▸ Aim of the task
The records are set out below this line. Return exactly the lines from the one containing "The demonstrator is" through the last, and exclude the pictures.

Stored items:
★ ★ ★

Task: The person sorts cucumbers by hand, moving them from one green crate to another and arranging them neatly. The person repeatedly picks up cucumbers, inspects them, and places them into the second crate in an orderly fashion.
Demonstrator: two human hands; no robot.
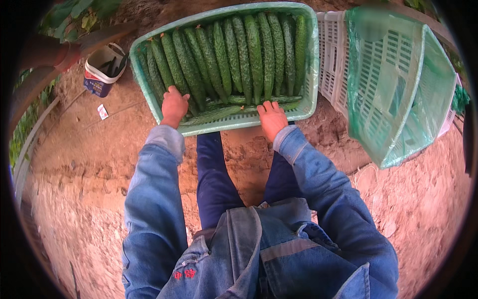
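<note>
A crate lined with thin green plastic (313, 84) stands in front of me, tilted a little in the view. Long, bumpy green cucumbers (224, 56) lie side by side in it, pointing from the far wall towards me. Several more lie crosswise along the near wall, among them a front cucumber (214, 115). My left hand (174, 105) reaches over the near left wall, its fingers bent down against the cucumbers. My right hand (272, 116) is over the near wall, with fingertips on the crosswise cucumbers. Whether either hand grips a cucumber is hidden.
White slatted plastic crates (332, 56) stand at the right, beside a crate covered in green film (392, 93). At the left, a small bucket (108, 73) holds dark items. A small printed packet (102, 111) lies on the bare soil (74, 149). Leafy plants (80, 15) edge the left.
</note>
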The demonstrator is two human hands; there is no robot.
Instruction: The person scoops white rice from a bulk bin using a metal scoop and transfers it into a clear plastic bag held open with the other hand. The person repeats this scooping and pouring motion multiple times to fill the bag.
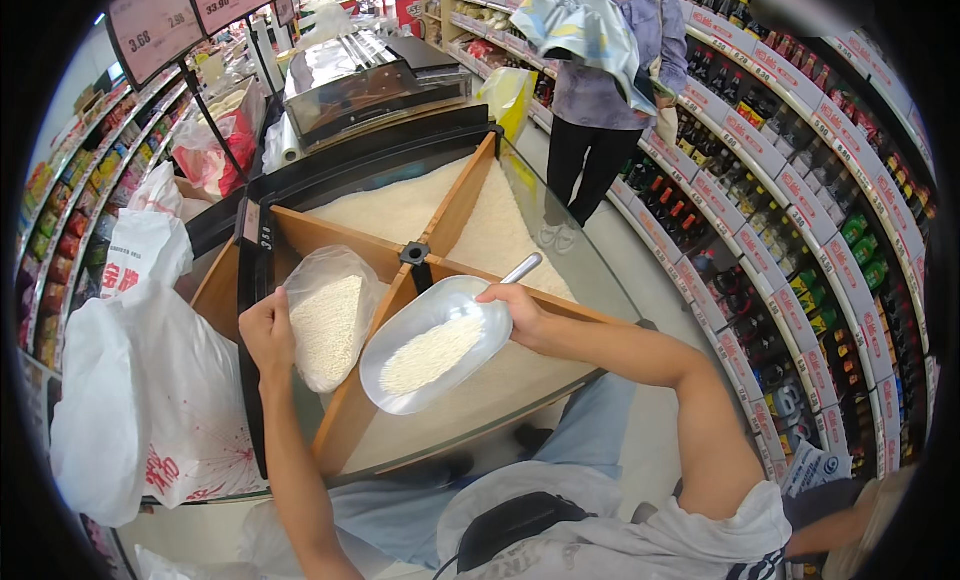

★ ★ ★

▸ Exercise solution
The demonstrator is two human hands; there is no robot.
Instruction: The person scoops white rice from a bulk bin using a metal scoop and transfers it into a clear plastic bag held open with the other hand. The person repeats this scooping and pouring motion multiple times to fill the bag.

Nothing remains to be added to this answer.